In what could be a first of its kind landing of a rover on the Moon’s south pole, the Indian Space Research Organisation (ISRO) said Friday that it is seeking to create history by attempting to launch India’s second lunar mission — Chandrayaan-2. The space agency further informed that so far, no country has attempted to land a spacecraft in Moon’s South Pole region.
“Till date nobody has made an attempt to land a rover in the region. It has been only near the equator (of the Moon). We will be attempting to launch the rover (of Chandrayaan 2) in lunar South Pole for the first time,” ISRO Chairman K Sivan was quoted as saying by PTI.
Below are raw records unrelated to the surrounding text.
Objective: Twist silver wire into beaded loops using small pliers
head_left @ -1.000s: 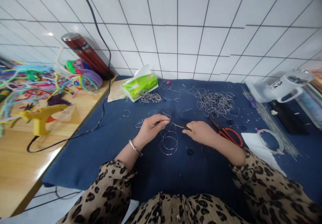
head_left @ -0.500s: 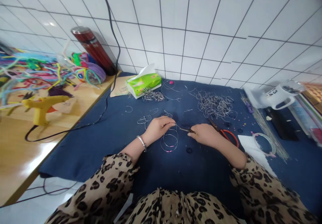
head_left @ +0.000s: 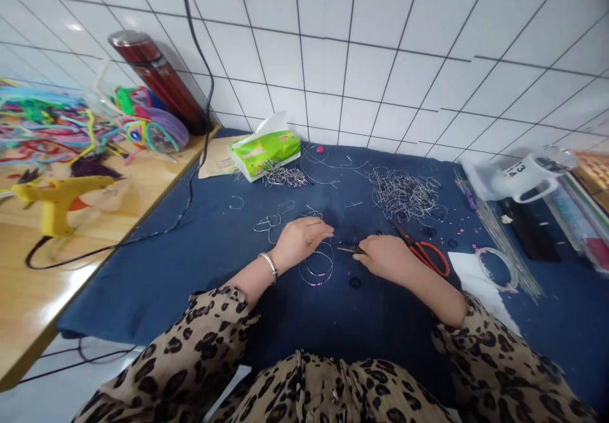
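Observation:
My left hand (head_left: pixel 304 240) is closed in a pinch at the top of a thin wire loop with small pink beads (head_left: pixel 320 275). The loop's rings hang or lie just below the fingers; I cannot tell whether they touch the cloth. My right hand (head_left: pixel 383 255) is wrapped round pliers with slim, pointed jaws (head_left: pixel 349 249), their tips aimed left at the left fingertips with a small gap between. The palm hides the pliers' handles. Orange-handled scissors (head_left: pixel 431 258) lie beside the right wrist. Bent wire pieces (head_left: pixel 268 222) lie just beyond my left hand.
A heap of bent wires (head_left: pixel 404 193) lies at the back right of the blue cloth (head_left: pixel 200 296). Behind are a green tissue pack (head_left: pixel 266 151) and a red flask (head_left: pixel 159 80). A yellow glue gun (head_left: pixel 59 198) with a cord is left; a white mug (head_left: pixel 528 175) stands right.
The plier tips have come away from the wire at my left fingertips, leaving a small gap. The whole view has shifted slightly; both hands stay in nearly the same place.

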`<state>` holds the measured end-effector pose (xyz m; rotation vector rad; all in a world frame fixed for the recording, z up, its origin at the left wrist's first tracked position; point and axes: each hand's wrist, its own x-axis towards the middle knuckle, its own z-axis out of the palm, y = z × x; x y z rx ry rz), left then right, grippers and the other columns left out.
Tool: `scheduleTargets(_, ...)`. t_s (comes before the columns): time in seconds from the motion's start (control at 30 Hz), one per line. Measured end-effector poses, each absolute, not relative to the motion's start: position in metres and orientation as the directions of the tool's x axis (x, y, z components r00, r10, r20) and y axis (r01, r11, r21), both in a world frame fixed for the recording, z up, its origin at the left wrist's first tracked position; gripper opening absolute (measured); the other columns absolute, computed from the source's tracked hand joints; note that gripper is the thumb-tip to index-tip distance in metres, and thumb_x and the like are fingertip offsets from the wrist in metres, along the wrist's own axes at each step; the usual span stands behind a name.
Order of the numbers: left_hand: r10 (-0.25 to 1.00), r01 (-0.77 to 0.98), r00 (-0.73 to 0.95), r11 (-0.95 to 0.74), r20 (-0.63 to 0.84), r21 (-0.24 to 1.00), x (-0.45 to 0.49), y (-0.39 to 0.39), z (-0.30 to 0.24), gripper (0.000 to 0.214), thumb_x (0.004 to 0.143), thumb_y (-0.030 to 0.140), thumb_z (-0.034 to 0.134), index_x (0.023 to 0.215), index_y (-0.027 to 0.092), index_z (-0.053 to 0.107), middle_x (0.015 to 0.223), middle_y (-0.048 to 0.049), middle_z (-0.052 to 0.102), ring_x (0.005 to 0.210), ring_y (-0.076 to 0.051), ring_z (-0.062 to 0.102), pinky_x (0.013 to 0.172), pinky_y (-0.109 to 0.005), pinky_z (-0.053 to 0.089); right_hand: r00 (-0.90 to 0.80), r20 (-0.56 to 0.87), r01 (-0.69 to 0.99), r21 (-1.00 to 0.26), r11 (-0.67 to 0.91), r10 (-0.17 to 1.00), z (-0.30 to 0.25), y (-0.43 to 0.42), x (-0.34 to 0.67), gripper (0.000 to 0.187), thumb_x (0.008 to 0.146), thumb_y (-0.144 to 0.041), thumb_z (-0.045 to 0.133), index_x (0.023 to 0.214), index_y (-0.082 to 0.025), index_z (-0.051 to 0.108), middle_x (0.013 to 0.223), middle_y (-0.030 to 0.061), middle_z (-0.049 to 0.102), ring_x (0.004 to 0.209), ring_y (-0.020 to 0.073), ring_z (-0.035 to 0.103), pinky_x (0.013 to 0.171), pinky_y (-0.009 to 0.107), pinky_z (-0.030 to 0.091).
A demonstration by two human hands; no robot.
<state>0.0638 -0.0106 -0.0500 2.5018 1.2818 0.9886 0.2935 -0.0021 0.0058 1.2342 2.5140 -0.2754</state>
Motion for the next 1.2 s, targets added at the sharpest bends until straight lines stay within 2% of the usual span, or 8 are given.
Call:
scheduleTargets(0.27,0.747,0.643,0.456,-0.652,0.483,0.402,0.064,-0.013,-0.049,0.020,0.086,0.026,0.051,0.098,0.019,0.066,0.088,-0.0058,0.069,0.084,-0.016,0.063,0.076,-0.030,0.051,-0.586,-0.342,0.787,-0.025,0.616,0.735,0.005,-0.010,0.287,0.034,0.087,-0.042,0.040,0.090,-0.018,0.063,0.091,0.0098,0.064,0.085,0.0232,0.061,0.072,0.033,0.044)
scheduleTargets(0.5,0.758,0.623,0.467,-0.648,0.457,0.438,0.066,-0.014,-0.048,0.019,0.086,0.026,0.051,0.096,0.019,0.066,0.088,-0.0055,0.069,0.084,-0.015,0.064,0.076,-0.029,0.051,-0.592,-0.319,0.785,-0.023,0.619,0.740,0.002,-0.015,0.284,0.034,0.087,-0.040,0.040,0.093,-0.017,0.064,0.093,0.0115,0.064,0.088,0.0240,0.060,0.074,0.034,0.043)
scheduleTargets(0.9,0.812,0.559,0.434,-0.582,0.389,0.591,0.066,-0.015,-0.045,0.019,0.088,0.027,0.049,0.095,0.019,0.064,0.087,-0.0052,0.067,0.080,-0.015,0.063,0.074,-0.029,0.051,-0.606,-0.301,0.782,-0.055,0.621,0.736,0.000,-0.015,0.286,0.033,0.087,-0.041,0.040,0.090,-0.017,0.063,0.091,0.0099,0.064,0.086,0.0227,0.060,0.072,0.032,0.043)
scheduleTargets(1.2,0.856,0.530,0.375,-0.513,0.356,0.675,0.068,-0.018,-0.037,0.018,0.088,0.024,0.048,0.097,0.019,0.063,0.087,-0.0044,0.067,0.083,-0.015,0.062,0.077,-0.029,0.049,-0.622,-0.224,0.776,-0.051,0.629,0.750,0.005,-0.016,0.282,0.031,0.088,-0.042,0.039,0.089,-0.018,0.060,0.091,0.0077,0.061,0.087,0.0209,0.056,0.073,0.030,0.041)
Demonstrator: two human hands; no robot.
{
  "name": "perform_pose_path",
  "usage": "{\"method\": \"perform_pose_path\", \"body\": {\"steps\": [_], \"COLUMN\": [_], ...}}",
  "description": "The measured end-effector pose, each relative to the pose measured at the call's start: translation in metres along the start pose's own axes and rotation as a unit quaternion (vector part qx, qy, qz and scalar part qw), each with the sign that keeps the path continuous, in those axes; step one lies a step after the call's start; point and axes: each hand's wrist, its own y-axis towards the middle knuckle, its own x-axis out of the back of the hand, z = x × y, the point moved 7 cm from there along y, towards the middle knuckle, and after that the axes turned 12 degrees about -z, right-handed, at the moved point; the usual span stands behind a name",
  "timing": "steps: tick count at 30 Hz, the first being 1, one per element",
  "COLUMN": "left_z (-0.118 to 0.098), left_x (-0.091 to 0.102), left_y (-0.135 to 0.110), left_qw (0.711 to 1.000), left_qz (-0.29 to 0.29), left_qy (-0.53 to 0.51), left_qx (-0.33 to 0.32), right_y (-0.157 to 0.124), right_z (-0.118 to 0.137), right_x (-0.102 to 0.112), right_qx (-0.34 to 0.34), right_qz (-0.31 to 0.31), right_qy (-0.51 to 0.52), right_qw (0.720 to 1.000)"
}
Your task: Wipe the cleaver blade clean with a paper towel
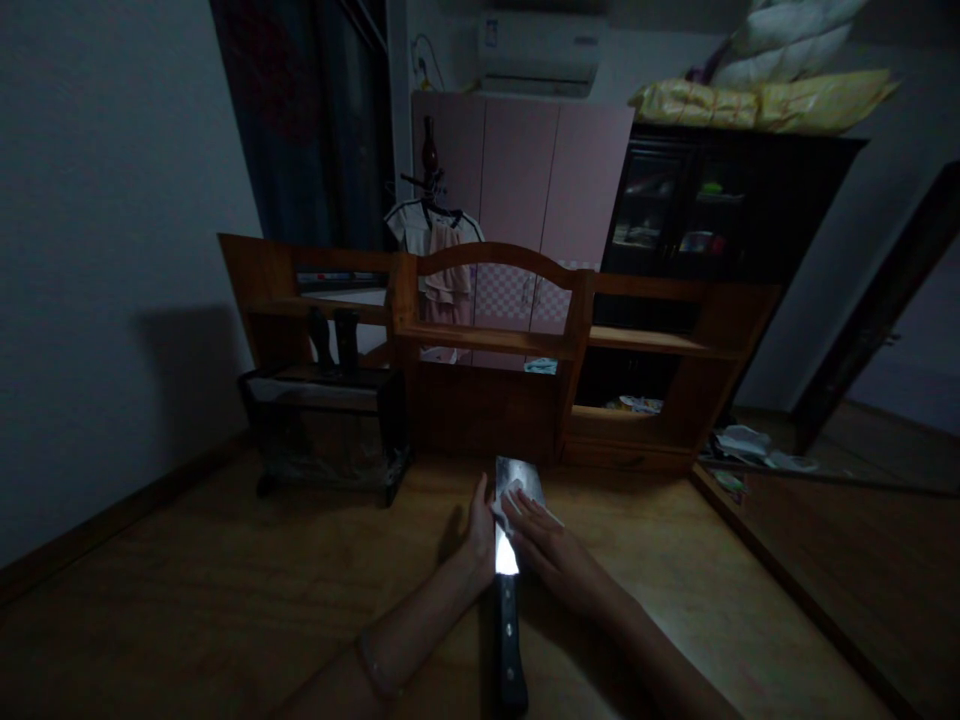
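A cleaver (pixel 508 560) with a broad metal blade and a black riveted handle points away from me, its handle towards my body. My left hand (pixel 480 535) supports the blade at its left side, thumb up along the edge, the other fingers mostly hidden behind the metal. Across the top face of the blade lies my right hand (pixel 536 530), fingers together and nearly flat, pressing a thin white cloth or tissue (pixel 555 517) against it. Light glares off the blade near the handle.
A dark-framed knife holder (pixel 322 385) with black handles upright in it stands left on the wooden tabletop (pixel 225 590). Behind runs a wooden shelf unit (pixel 491 345). A raised wooden edge (pixel 787 590) borders the right side. The room is dim.
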Motion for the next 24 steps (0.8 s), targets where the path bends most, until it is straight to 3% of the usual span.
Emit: {"method": "perform_pose_path", "body": {"steps": [2, 5, 10, 14, 17, 20, 24], "left_z": [-0.003, -0.008, -0.012, -0.013, -0.014, -0.015, -0.016], "left_x": [0.007, 0.009, -0.002, -0.011, -0.022, -0.028, -0.027], "left_y": [0.001, 0.001, -0.004, -0.012, -0.019, -0.021, -0.017], "left_qw": [0.999, 0.997, 0.999, 0.998, 0.996, 0.994, 0.995], "left_qz": [-0.048, -0.067, 0.002, 0.050, 0.092, 0.107, 0.098], "left_qy": [0.016, 0.035, 0.035, 0.036, 0.016, -0.008, -0.028], "left_qx": [-0.007, -0.007, 0.004, -0.006, -0.007, -0.011, -0.020], "right_y": [-0.001, -0.003, -0.005, -0.002, 0.002, 0.005, 0.003], "right_z": [0.012, 0.021, 0.005, -0.013, -0.018, -0.018, -0.009], "right_x": [-0.002, -0.002, 0.011, 0.026, 0.032, 0.027, 0.012], "right_qx": [0.009, 0.011, -0.033, -0.065, -0.043, -0.015, -0.008], "right_qz": [0.024, 0.047, 0.020, -0.034, -0.078, -0.084, -0.047], "right_qy": [0.027, 0.067, 0.065, -0.026, -0.084, -0.100, -0.063], "right_qw": [0.999, 0.997, 0.997, 0.997, 0.992, 0.991, 0.997]}}
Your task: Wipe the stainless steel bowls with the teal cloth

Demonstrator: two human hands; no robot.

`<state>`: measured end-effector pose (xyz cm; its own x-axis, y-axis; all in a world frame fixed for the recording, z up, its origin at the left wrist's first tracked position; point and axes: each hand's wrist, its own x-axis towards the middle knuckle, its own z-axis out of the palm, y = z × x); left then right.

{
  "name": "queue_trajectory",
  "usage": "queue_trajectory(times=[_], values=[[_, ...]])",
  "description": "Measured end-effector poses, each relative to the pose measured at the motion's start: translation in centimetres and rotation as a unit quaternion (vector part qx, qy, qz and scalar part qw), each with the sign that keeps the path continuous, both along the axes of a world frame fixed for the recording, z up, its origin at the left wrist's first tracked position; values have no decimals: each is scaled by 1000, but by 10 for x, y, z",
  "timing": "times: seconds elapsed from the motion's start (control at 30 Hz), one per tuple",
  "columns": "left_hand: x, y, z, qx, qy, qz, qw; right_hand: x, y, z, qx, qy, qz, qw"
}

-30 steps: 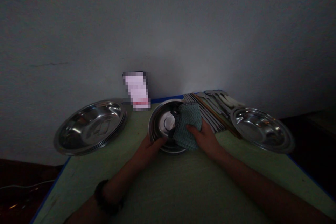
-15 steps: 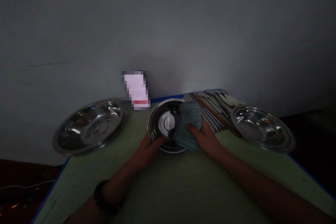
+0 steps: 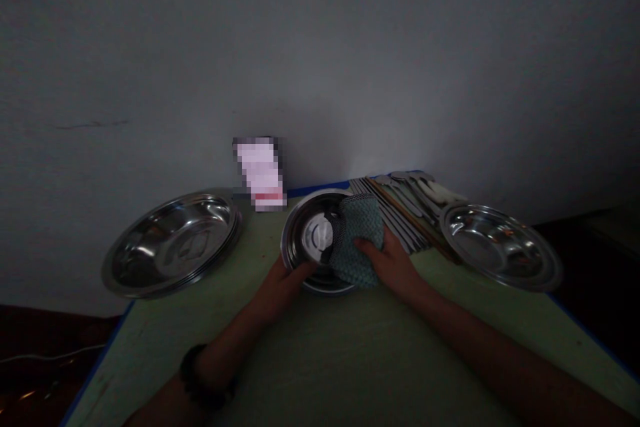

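Observation:
A round stainless steel bowl (image 3: 300, 230) is between my hands in the middle of the table. My left hand (image 3: 283, 287) grips its near left rim, thumb over the edge and the other fingers hidden beneath or behind. Over the bowl's right side lies a folded green patterned cloth (image 3: 357, 233). My right hand (image 3: 387, 260) is closed on that cloth at the bowl's right rim, with the thumb on top and the remaining fingers out of sight. Part of the bowl's inside shows left of the cloth.
Stacked large steel basins (image 3: 173, 247) stand at the left, and another steel basin (image 3: 503, 247) at the right. Chopsticks (image 3: 395, 217) and spoons (image 3: 417, 197) lie behind the bowl to the right. A pixelated phone-like object (image 3: 263, 173) leans on the wall (image 3: 320, 67).
Both hands, the bowl and the cloth keep nearly the same positions. Only a very slight shift of the whole view shows.

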<state>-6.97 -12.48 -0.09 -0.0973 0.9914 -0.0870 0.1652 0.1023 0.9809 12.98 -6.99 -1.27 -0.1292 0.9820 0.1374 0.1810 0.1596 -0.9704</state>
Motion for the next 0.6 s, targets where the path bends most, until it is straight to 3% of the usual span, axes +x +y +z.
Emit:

Earlier this week, ISRO informed that the three modules for the upcoming lunar mission — Orbiter, Lander (Vikram) and Rover (Pragyan) were undergoing development stages. The launch is slated for July, and the lander is scheduled to touch down the moon’s surface by early September.
ISRO has kept the launch window for the mission onboard GSLV MK-III rocket from July 9 to July 16 with an expected Moon landing on September 6, Sivan was quoted as saying.
The Orbiter and Lander modules will be interfaced mechanically and clubbed together as an integrated module and placed inside the launch vehicle. The Rover is housed inside the Lander.
On ISRO’s proposed Aditya-L1 mission, Sivan informed that presently scientists were exploring the possibilities to study more about Sun. “To learn about Sun orbit, we will be sending Aditya-L1 during the first half of next year”, he said.
The mission is aimed at observing the solar corona, the outer layers of the Sun.
The satellite would be inserted in a halo orbit around the L1 (Lagrangian point 1) of the Sun-Earth system so that it has the advantage of continuously viewing the Sun without any occultation or eclipses. The L1 is 1.5 million kms from the Earth.